2. The measurement apparatus of claim 1, wherein the plurality of
modules are stacked upon each other extending along the
longitudinal axis of the measurement apparatus.
3. The measurement apparatus of claim 1, further comprising: a
plurality of couplers, the couplers adapted to couple a first
module of the plurality of modules to a second module of the
plurality of modules such that each transducer of each module is
offset in the azimuthal direction with respect to the transducers
of all the other modules.
4. The measurement apparatus of claim 1, wherein each of the
transducers is arranged at a different position along the
longitudinal axis of the measuring apparatus thereby forming a
helical pattern.
5. The measurement apparatus of claim 1, wherein the measurement
apparatus further comprises an electronics module adapted to
sequentially trigger the transducers.
6. The measurement apparatus of claim 1, wherein the transducers
are adapted to detect a Doppler frequency shift in the acoustic
signal reflected back from the proximity of the well casing to the
transducers.
7. A downhole logging tool comprising the measurement apparatus of
claim 1.
8. A method of non-invasively logging fluid flow at perforations in
a well casing lining a wellbore, the method comprising: providing
the measurement apparatus of claim 1; and transmitting and
detecting acoustic signals using the plurality of transducers
wherein, in the presence of a perforation, the acoustic signals
interact with the flow from or into the perforation.

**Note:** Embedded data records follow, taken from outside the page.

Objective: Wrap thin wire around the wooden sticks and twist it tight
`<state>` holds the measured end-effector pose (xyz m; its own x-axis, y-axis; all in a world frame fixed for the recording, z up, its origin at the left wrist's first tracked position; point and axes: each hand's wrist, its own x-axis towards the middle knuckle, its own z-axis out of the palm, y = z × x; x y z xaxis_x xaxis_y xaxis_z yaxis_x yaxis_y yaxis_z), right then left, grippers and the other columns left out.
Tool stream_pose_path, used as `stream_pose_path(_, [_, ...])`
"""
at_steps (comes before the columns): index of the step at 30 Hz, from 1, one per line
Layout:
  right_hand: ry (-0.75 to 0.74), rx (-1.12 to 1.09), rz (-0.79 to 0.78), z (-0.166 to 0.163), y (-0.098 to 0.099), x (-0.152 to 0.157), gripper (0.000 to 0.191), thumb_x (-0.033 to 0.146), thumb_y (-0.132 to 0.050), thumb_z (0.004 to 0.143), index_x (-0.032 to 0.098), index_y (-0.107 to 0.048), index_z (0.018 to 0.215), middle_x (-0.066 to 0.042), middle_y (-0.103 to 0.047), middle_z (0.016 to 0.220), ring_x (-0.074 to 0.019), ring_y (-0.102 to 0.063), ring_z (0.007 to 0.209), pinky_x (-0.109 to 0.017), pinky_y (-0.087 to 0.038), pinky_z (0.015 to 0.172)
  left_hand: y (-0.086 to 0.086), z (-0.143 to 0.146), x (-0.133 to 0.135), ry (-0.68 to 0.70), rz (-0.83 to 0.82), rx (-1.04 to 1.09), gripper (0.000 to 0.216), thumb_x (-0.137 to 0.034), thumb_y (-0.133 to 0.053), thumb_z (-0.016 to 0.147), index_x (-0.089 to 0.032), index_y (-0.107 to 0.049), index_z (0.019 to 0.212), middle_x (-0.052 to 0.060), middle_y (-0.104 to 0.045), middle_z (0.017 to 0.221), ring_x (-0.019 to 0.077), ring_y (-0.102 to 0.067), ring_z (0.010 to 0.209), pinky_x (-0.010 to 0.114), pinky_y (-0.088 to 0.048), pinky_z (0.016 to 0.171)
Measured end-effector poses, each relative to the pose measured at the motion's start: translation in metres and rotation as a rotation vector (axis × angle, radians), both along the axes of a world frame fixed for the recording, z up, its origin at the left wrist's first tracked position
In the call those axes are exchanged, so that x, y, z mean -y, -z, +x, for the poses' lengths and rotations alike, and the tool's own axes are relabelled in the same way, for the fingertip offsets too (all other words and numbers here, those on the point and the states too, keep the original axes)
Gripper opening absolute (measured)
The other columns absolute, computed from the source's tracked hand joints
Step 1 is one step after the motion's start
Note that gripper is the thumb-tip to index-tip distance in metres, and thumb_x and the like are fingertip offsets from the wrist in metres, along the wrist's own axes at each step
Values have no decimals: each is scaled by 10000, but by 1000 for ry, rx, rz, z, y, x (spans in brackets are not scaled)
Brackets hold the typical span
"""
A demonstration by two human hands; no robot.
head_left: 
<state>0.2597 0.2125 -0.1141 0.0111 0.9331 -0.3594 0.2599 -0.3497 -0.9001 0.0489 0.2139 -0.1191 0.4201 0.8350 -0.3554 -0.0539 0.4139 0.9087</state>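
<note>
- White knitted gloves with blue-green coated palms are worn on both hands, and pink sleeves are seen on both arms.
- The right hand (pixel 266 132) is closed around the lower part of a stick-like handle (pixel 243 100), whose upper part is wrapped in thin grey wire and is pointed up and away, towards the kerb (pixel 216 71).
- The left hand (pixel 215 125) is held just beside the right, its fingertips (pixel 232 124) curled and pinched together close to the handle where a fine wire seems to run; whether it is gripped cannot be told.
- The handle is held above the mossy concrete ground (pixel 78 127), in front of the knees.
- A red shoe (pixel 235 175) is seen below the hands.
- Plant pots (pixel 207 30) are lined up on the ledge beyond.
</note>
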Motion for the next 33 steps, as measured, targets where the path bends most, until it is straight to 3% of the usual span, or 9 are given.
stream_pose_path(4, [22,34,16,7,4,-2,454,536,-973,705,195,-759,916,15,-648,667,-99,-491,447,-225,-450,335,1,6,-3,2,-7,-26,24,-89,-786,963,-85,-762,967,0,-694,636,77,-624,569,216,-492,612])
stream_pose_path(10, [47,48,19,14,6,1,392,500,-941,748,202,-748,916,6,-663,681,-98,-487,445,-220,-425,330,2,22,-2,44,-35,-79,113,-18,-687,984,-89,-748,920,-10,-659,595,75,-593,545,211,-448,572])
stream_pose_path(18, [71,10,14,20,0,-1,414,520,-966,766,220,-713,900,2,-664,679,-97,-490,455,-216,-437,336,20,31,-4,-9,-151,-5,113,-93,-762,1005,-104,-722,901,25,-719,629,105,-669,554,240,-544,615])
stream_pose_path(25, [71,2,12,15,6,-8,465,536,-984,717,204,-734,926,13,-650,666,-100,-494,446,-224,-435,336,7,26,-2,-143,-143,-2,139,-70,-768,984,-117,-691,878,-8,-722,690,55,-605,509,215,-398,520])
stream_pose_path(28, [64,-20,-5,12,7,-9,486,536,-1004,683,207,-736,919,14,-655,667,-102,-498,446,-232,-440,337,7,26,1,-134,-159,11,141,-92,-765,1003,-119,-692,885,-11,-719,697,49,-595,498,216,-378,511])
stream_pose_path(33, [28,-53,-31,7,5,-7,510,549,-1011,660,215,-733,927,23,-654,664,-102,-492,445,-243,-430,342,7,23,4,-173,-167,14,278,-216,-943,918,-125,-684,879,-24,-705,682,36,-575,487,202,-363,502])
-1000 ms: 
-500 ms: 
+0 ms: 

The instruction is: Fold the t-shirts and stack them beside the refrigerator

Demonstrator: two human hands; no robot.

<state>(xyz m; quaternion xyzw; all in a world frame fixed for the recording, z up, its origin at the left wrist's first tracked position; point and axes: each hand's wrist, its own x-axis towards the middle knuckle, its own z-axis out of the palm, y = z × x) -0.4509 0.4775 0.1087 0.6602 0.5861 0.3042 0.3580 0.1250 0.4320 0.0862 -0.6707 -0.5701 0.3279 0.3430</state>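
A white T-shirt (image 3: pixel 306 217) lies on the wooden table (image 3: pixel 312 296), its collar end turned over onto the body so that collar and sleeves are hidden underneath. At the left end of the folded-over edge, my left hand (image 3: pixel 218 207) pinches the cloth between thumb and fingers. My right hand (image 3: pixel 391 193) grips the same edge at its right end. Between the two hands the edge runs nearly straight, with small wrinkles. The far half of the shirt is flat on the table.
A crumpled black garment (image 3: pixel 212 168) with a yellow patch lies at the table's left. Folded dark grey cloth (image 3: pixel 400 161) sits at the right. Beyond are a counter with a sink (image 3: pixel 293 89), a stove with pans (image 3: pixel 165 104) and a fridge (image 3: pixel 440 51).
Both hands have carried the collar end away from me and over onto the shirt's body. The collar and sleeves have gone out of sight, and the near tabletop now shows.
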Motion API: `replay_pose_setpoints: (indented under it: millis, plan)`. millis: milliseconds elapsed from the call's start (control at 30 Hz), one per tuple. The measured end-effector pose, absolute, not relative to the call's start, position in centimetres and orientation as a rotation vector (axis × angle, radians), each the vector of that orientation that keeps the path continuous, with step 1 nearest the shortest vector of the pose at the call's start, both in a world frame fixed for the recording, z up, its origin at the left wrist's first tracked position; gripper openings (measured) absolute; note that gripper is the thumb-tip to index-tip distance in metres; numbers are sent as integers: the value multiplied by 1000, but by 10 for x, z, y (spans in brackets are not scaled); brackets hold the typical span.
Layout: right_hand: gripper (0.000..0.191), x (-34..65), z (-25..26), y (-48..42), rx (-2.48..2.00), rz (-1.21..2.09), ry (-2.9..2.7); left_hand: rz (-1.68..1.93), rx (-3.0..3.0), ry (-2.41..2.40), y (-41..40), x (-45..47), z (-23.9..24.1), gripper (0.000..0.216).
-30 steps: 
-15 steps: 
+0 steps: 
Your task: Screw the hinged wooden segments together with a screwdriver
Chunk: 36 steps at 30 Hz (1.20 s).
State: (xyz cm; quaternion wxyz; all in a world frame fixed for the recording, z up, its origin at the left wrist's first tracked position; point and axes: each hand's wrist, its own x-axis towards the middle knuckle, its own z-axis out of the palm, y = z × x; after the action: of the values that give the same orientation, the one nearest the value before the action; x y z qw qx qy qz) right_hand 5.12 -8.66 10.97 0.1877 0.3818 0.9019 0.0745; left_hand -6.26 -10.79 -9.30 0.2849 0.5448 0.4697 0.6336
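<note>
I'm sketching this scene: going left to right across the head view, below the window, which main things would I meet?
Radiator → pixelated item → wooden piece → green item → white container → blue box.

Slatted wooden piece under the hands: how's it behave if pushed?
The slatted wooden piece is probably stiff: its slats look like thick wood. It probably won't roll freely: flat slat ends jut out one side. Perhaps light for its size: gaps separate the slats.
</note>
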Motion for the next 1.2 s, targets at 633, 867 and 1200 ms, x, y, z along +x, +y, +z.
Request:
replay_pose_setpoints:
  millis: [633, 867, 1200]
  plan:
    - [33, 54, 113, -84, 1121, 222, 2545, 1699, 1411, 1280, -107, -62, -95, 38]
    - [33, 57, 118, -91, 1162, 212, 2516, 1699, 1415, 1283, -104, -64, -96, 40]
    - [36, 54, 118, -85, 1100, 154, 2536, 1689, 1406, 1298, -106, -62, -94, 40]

9. The method of claim 8, further comprising: providing the
plurality of transducers at different positions along the
longitudinal axis of the measurement apparatus; lowering the
measurement apparatus down the wellbore; and transmitting the
acoustic signal from each transducer when each transducer is level
with at least one reference point defined relative to an axial
length of the wellbore.
10. The method of claim 8, wherein an axial resolution obtained by
the measurement apparatus is dependent upon the movement speed of
the measurement apparatus in a vertical direction down the
wellbore.
11. The method of claim 8, further comprising: detecting a
reflectance and/or transmittance associated with the acoustic
signals of each transducer along a radial depth of the well casing;
detecting a radial flow velocity profile associated with the
acoustic signals of each transducer along the radial depth the well
casing; and deriving a flow rate using the detected reflectance
and/or transmittance and the detected radial flow velocity profile,
wherein, in the presence of a perforation, the reflectance and/or
transmittance and the radial flow velocity are different compared
to when a perforation is not present.
Description
BACKGROUND
Embodiments of the present disclosure provide an apparatus and
method for non-invasively logging the flow of perforations in a
wellcasing lining a wellbore.
After drilling a well into subterranean formations for hydrocarbon
recovery, wells are "completed". Typical well completion involves
the insertion of a metal casing into the well, which is then
cemented into place by pumping cement along the inside of the metal
casing and up into the annular gap that exists between the
formation and the casing. The purpose of this is several fold; it
provides wellbore integrity, preventing wellbore collapse, as well
as isolating the different parts of the formation from one another
and with the wellbore. The casing and the cement sheath are then
selectively perforated with explosive charges at desired zones.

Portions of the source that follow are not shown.